**WHAT IS NEEDED**
Determine the number of lines in the data that contain "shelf", and write only that number.

**GIVEN MATERIAL**
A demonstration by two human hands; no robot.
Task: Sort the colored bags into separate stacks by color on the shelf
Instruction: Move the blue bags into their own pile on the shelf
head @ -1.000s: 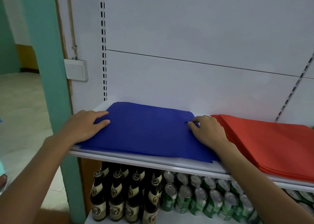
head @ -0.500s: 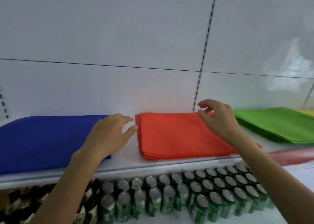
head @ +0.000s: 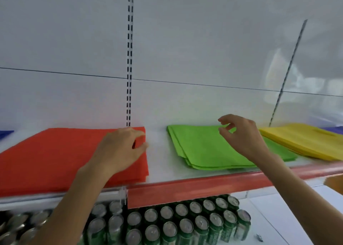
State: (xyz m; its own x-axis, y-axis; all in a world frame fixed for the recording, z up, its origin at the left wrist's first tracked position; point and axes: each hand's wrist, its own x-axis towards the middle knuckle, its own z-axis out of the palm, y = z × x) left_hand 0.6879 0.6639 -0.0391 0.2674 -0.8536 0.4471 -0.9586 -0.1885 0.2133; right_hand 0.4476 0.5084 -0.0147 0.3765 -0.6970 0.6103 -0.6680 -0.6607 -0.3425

**ANSWER BOX**
2